Growth hormone metabolism in chronic kidney disease
- Biff F Palmer, MD
Biff F Palmer, MD
- Professor of Internal Medicine
- University of Texas Southwestern Medical Center
- William L Henrich, MD, MACP
William L Henrich, MD, MACP
- Professor of Medicine
- President of the Health Science Center
- University of Texas Health Science Center School of Medicine
Progression to end-stage renal disease is associated with a variety of abnormalities in growth hormone regulation, including changes in its plasma concentration, in the regulation of its release, and in end-organ responsiveness. As an example, the plasma growth hormone concentration is commonly elevated in chronic kidney disease due to the interplay of several factors [1,2].
Decreased renal clearance appears to play a major role in the genesis of this problem since filtered growth hormone is normally reabsorbed in and metabolized by the proximal tubule .
Enhanced growth hormone secretion also may contribute to the rise in plasma levels, although it is likely to be of lesser importance.
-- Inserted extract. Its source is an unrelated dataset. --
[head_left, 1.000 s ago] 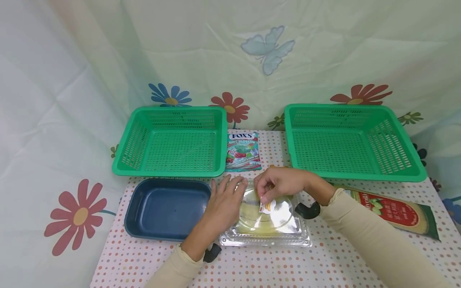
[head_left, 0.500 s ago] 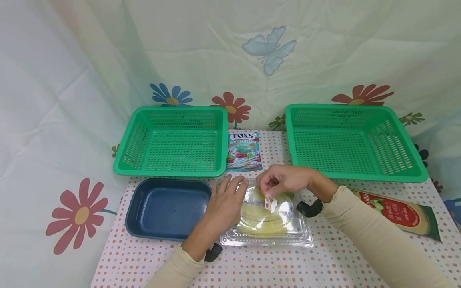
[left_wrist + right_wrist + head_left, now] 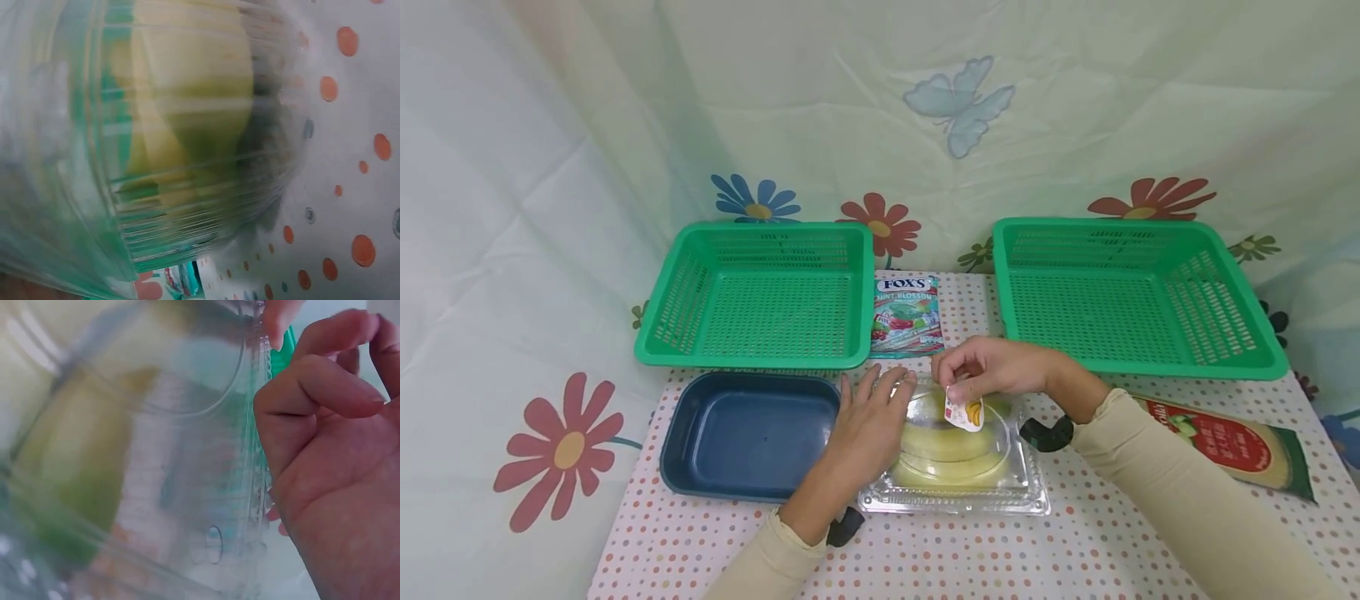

Children with end-stage renal disease have an increase in the number of secretory bursts of growth hormone when compared with children with normal renal function . Why this occurs is not clear, but protein-calorie malnutrition and stress may play a role.
Plasma growth hormone levels fall to low-normal values after the institution of maintenance dialysis, an effect that may be mediated in part by acetate (which has now been largely replaced by bicarbonate) in the dialysis bath . For reasons that are not well understood, the administration of recombinant human erythropoietin also leads to a reduction in the basal concentration of growth hormone .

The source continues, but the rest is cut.